The increased TG in our experiments may reflect an interaction between emicizumab and aPCC. This interaction may cause the increased risk of thrombotic events after treatment of aPCC in people treated with emicizumab shown in the HAVEN‐1 study. The mechanism for this thrombogenic effect is not well understood, but it has been speculated that aPCC provides an increased availability of FIX and FX, the targets for emicizumab. This assumption is supported by the study of Hartmann et al10 mentioned above. Another explanation may be that, unlike FVIIIa, emicizumab is not inactivated by the natural anticoagulant, protein C system, or another regulatory system, and thus coagulation is enhanced.

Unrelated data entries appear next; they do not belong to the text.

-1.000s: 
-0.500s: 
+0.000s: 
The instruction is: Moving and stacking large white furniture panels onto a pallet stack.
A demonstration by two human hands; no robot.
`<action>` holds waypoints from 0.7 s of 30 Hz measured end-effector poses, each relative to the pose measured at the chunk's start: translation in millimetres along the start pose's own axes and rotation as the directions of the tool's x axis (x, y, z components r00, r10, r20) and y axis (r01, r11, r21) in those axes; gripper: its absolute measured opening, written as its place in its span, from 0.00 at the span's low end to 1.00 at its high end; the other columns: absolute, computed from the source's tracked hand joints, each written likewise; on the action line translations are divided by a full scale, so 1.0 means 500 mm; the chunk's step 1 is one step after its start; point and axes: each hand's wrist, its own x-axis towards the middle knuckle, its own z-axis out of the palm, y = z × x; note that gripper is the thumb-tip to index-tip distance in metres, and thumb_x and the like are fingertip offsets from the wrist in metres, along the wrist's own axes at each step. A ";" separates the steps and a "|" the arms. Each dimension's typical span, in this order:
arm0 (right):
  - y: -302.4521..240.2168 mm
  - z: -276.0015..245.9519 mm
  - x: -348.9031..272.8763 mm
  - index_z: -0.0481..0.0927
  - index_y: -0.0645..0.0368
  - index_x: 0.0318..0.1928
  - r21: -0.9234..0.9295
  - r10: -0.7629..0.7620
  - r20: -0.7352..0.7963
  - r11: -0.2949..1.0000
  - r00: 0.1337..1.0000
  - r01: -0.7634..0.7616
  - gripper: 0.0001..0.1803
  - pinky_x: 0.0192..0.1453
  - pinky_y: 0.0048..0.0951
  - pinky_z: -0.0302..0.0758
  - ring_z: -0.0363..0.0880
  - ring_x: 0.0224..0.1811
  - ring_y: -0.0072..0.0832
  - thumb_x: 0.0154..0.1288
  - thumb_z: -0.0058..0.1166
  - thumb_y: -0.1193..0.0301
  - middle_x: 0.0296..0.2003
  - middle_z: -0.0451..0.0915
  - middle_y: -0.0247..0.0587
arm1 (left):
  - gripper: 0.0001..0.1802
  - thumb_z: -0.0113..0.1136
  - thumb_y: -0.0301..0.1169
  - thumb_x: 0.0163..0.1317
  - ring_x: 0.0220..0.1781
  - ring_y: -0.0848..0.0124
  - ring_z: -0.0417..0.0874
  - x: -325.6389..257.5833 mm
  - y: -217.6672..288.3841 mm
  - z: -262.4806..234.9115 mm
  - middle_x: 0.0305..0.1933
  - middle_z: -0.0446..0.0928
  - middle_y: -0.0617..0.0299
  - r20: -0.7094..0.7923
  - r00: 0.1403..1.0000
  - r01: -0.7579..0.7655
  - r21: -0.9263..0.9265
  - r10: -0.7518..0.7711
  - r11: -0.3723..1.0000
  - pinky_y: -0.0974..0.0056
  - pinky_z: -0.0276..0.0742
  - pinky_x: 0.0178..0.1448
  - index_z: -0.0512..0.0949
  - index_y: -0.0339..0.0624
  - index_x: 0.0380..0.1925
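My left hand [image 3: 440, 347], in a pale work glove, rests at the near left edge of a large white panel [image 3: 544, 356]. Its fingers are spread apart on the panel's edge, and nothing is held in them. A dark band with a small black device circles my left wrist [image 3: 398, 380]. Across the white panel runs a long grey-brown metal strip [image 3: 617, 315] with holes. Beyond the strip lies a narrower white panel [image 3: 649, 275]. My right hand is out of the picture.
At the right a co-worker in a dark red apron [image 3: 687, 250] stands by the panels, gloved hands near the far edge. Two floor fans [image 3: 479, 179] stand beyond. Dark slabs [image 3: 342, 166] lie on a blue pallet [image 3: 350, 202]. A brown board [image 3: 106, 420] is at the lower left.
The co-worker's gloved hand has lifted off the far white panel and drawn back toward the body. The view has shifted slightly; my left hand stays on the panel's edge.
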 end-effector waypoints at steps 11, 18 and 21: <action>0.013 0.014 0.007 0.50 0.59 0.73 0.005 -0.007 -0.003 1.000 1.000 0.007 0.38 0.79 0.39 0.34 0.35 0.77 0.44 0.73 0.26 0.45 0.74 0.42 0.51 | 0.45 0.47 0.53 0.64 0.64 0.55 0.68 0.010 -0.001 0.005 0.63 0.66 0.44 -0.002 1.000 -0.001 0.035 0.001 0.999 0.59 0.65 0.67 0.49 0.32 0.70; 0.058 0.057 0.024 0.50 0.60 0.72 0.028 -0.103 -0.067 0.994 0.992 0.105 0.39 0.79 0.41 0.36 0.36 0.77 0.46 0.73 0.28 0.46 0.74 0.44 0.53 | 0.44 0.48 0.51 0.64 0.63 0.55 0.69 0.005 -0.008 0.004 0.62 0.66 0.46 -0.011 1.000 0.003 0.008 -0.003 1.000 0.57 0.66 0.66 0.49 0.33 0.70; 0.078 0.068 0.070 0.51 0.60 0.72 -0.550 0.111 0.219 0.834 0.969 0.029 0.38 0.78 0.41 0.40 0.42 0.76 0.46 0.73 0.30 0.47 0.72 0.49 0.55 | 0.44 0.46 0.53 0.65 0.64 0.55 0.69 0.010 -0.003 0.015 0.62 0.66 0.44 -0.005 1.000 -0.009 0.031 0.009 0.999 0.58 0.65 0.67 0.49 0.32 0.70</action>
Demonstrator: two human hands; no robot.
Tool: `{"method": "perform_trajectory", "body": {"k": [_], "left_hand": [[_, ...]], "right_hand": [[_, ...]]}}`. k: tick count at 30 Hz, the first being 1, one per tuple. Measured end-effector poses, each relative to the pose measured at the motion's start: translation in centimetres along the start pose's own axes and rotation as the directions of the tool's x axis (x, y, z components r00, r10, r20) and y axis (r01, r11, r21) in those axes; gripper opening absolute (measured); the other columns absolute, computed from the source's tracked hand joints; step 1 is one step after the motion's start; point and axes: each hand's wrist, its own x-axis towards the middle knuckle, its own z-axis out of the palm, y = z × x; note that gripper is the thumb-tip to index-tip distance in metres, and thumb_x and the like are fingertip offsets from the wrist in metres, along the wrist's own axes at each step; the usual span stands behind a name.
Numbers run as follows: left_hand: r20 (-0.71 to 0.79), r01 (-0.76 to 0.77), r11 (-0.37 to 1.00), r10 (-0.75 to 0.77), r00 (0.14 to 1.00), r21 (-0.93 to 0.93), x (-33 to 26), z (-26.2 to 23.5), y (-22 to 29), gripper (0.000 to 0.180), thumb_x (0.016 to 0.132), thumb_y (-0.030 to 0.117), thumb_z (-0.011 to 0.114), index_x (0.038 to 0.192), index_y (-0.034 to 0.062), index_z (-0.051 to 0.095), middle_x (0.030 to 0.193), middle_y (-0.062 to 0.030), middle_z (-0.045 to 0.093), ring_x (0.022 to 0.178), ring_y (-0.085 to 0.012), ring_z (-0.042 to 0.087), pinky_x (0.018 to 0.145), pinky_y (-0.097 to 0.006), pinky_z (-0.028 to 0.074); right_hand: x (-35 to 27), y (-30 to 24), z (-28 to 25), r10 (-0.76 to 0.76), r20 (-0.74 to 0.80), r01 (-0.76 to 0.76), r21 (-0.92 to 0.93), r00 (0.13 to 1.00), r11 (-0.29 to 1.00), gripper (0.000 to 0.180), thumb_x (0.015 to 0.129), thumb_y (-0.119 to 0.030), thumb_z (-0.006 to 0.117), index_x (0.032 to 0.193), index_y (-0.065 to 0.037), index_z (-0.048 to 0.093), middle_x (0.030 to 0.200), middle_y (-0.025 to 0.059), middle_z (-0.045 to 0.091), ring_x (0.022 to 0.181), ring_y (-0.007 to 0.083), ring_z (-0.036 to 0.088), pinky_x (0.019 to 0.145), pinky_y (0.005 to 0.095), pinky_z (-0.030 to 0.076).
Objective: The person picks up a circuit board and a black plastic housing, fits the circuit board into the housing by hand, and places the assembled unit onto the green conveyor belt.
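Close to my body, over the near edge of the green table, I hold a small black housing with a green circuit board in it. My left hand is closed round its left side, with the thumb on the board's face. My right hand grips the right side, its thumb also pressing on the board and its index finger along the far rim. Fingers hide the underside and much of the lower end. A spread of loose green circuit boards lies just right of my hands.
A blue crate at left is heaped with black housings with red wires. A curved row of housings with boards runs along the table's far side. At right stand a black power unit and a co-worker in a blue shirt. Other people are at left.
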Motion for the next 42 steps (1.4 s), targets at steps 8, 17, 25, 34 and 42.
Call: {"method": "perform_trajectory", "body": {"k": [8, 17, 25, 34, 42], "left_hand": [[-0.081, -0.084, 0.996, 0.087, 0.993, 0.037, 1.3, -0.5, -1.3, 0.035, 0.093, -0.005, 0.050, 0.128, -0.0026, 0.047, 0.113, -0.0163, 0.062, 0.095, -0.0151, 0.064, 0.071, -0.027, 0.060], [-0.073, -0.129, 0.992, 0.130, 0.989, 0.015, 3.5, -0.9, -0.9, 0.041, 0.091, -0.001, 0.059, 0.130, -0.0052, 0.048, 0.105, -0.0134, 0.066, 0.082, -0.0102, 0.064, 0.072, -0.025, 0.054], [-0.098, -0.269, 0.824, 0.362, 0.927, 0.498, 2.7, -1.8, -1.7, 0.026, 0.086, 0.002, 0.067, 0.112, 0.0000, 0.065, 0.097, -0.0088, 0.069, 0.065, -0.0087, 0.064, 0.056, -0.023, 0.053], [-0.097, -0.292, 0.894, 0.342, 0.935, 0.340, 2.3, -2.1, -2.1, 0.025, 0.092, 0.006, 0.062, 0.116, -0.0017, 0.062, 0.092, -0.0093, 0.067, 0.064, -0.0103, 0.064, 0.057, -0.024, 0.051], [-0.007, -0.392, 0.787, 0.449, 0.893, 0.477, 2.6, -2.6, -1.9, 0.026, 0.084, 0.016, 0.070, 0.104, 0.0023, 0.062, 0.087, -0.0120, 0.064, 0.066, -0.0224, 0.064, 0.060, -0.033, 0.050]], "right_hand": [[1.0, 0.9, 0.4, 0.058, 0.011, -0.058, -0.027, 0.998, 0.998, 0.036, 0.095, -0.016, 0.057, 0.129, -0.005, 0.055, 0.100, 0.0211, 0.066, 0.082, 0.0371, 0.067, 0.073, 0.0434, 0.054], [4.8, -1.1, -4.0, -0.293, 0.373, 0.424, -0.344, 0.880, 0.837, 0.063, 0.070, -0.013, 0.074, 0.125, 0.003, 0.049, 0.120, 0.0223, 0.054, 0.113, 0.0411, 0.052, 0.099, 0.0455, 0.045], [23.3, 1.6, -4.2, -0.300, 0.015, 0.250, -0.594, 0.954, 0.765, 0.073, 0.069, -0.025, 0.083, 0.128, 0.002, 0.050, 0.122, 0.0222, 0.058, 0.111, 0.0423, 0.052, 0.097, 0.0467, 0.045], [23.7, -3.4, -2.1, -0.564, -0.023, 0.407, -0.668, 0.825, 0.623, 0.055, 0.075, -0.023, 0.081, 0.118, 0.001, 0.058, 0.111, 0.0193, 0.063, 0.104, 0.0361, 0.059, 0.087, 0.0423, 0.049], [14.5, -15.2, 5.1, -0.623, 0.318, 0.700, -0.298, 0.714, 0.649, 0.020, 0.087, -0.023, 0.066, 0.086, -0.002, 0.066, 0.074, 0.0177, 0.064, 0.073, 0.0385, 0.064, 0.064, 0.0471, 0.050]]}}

aPCC is an established treatment for breakthrough bleeds in people with HA with inhibitors, in doses ranging from 100 to 200 IU/kg. In the present paper, we have demonstrated that the hemostatic effect of aPCC was obtained at much lower doses after starting emicizumab treatment; thus, a dose reduction is appropriate.

CONCLUSIONS

This replication study confirms the strong synergistic effect of emicizumab and aPCC and demonstrates a similar but less pronounced effect of rFVIIa in vitro. Precautions should be made before administering BPAs to people treated with emicizumab. Clinical trials, assessing the effect and safety of the combination of emicizumab and BPAs, are needed.

AUTHOR CONTRIBUTIONS

PAH, HG, and NHS designed the study, performed the research, analyzed and interpreted the data, and wrote the manuscript. SB contributed to the acquisition of data and performed the laboratory analyses.

RELATIONSHIP DISCLOSURE

NHS has received personal fees from Bayer, Pfizer and BMS. PAH has received personal fees from Takeda, SOBI, Bayer, Pfizer, Roche, Octapharma, NovoNordisk, CSL, and BMS and grants from SOBI, Bayer, and Pfizer. HG and SB have no disclosures.